Il terzo libro della Torà - B’midbar, in ebraico (trad. “nella natura selvaggia” o “nel deserto”) – ha il titolo “Numeri” perché inizia con un censimento della nazione Israelita. La parashat di questa settimana consiste in 4 capitoli in cui si parla prettamente di numeri. Una narrativa abbastanza asciutta, ad essere sinceri.
Non sono mai stato bravo in matematica. Trovavo l’algebra confusionale, la geometria non aveva senso e cercavo di evitare il calcolo a tutti i costi. A volte faccio la battuta che decisi di diventare rabbino perché non vi era altra matematica tranne “Ascolta Israele, il nostro Signore, Iddio è Uno”.
Ma il contare- rispetto alla matematica- é sempre stato qualcosa che ho da sempre creduto meritasse attenzione, come con la nostra tradizione.
Il Salmo 90, recitato su una tomba, implora Dio: “Insegnaci a contare i nostri giorni, in modo da poter riempire i nostri cuori di saggezza.” In altre parole, fai sì che la coscienza che i nostri giorni non sono illimitati - ma contati- ci ispiri a fare qualcosa di importante con il tempo che abbiamo a disposizione.
Spesso parliamo del tempo come fosse un bene. Concediamo tempo. Perdiamo tempo. Parliamo di investire del tempo. Ma l’ebraismo ci consiglia più volte di considerare sacro il nostro tempo, come qualcosa di prezioso e come un’opportunità per elevare le nostre vite a qualcosa di migliore e di buono. Il concetto di vivere in pieno ogni momento è un altro tentativo di fare sì che ogni minuto conti.
E vi dirò di più su questo discorso del contare. C’é una storia di uno shtetl dell’Europa orientale, cosi piccolo da poter ospitare solo dieci uomini ebrei. Questi erano individui dediti alla loro fede, e ogni Shabbat si trovavano per formare il minyan – il quorum necessario per festeggiare lo Shabbat. Un giorno una nuova famiglia ebraica giunse in città, il che fu causa di grande gioia. Ma appena si aggiunse un undicesimo uomo, la sinagoga non riuscì mai più a formare un minyan.
Se crediamo di essere indispensabili, faremo di tutto per essere presenti. La verità é proprio che, quando si parla di una congregazione, una comunità o un mondo, siamo tutti indispensabili.
La nostra tradizione ci ricorda che “Il mondo é stato creato, per il mio bene.” Di conseguenza le mie azioni determinano il valore di questo atto di creazione. Fate finta se volete, ma ogni cosa che io faccio é in qualche modo indispensabile ed essenziale. C’è un contributo che solo io posso dare e senza questo, collettivamente la creazione non è sostenibile.

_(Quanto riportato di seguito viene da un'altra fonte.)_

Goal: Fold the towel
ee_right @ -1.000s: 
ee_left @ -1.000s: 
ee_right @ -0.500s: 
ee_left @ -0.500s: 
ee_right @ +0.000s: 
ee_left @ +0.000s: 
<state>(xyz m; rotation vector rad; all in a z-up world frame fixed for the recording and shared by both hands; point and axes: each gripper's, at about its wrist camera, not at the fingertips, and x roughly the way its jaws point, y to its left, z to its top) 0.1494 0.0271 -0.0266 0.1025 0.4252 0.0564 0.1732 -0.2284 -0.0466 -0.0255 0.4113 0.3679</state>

Ma torniamo al censimento Israelita. Pensatela cosi. Tendiamo a contare solo le cose che per noi sono importanti o preziose. Se siete abbastanza fortunati da possedere dell’argenteria, potete contare le forchette e i cucchiai dopo ogni utilizzo per assicurarvi di non aver perso nulla. Il loro valore è troppo grande. Rashi sulla parashat di questa settimana: consapevole del loro amore, Dio li conta tutti, uno per uno, ogni ora.

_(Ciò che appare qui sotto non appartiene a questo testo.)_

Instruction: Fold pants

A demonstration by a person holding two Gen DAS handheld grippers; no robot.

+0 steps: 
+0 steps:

I dati del censimento tratto dal Libro dei Numeri implica qualcosa di essenziale e di grande importanza. Negli occhi di Dio e del mondo tutti noi contiamo. Ciò significa che tutti noi siamo preziosi e indispensabili al miglioramento dell’umanità. Io lo so. Dio lo sa. E ora, nel caso non lo sapeste già o avevate semplicemente bisogno di farvelo ricordare, anche voi lo sapete.